> **What the exercise asks**
A single number is required: how many lines in the entries hold the word "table".

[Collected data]
-- -- --

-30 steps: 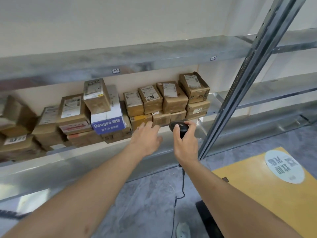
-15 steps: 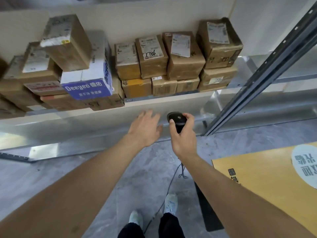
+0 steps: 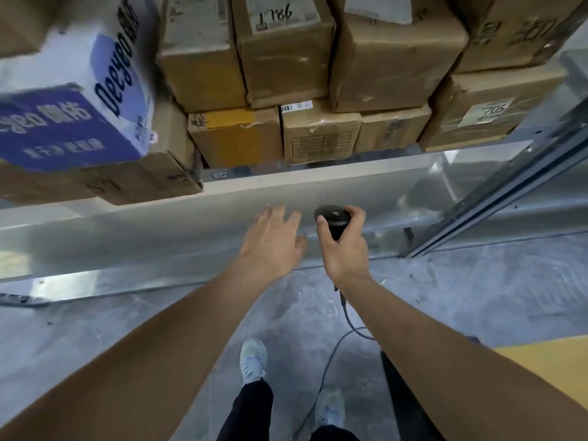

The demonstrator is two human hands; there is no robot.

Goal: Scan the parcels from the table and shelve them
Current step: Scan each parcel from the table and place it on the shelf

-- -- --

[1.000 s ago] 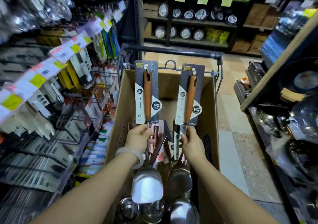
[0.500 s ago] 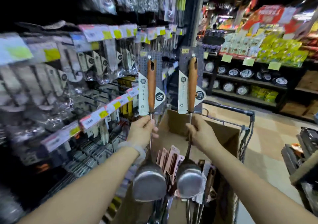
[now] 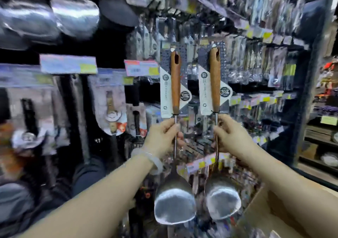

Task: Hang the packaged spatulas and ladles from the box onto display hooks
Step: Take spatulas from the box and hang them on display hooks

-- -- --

> **Response area**
2